The highly contagious Delta strain is proof of this.
While social distancing, lockdowns and border closures did a good job of containing the original strain in 2020, they have not been nearly as effective this time around.
The bad news is there is no reason to believe Delta will be the last, or even the most deadly, variant to reach our shores.
While Australia has been battling to bring its vaccination rates up to scratch so NSW, Victoria and the ACT can finally come out of lockdown, Africa's largely unvaccinated population has been inadvertently incubating new strains of the disease. One of these, the Beta variant (aka 501.V2 or B.1.351) originally identified in South Africa last December, is alarmingly resistant to some vaccines.
Beta is now being detected in other parts of the world. It, like Delta, has been listed as a "variant of concern". Scientists warn two other African "variants of interest", B.1.525 and A.23.1, should be treated as "variants of concern" until proven otherwise.
This is why it is crucial the world listens to, and acts upon, Wednesday's call by WHO director-general Dr Tedros Adhanom Ghebreyesus for global vaccine equity.
Dr Tedros joined a group of global health leaders in reiterating that the worst pandemic in the last 100 years would not end "unless and until there is genuine global co-operation on vaccine supply and access".
"The longer vaccine inequity persists, the more the virus will keep circulating and changing, the longer the social and economic disruption will continue, and the higher the chances that more variants will emerge that render vaccines less effective," he said.
It is unacceptable that while more than 5.7 billion vaccine doses have been administered globally, only 2 per cent were in Africa - where just 3.2 per cent of the continent's 1.2 billion people have been fully dosed.
While some over-60s in the ACT, NSW and Victoria moan about not having a choice between Pfizer and AstraZeneca, millions in Africa are desperate for any vaccine at all.
Or, as the director of the Africa Centres for Disease Control and Prevention, Dr John Nkengasong, put it: "It was a great miracle to have these vaccines, now let this miracle be available to all mankind".
The WHO has called upon vaccine manufacturers to prioritise deliveries to COVAX and the African Vaccine Acquisition Task Team, rather than continuing to favour the high-income countries that have tied up global supply for much of this year.

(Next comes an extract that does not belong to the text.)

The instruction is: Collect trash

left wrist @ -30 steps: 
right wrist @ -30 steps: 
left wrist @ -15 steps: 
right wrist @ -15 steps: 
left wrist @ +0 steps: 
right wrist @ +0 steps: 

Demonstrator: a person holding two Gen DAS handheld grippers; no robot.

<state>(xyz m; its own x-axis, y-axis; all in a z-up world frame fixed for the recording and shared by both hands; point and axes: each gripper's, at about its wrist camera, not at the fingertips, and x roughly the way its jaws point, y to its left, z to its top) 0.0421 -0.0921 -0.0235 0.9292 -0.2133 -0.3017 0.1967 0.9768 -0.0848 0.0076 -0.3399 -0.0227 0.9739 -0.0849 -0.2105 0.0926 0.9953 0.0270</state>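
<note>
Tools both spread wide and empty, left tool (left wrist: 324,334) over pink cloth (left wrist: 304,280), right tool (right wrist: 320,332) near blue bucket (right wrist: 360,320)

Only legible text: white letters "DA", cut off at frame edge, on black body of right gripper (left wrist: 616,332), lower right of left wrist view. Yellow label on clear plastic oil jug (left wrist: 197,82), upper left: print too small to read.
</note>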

It also wants countries that have already achieved high coverage levels to swap their near-term vaccine deliveries with COVAX and AVAT. Australia, which is expected to be in this fortunate position early in 2022, has already benefited from such swap arrangements.
To "pay it forward" by lending a helping hand to unvaccinated billions would not only be the moral thing to do, it would also help prevent the emergence of new and deadlier variants. It is in our own self-interest and would make Australia safer in the long run.
Many Australians will be waiting with great interest to see which way this increasingly pragmatic and election-focused government jumps on this important question when it arises next year.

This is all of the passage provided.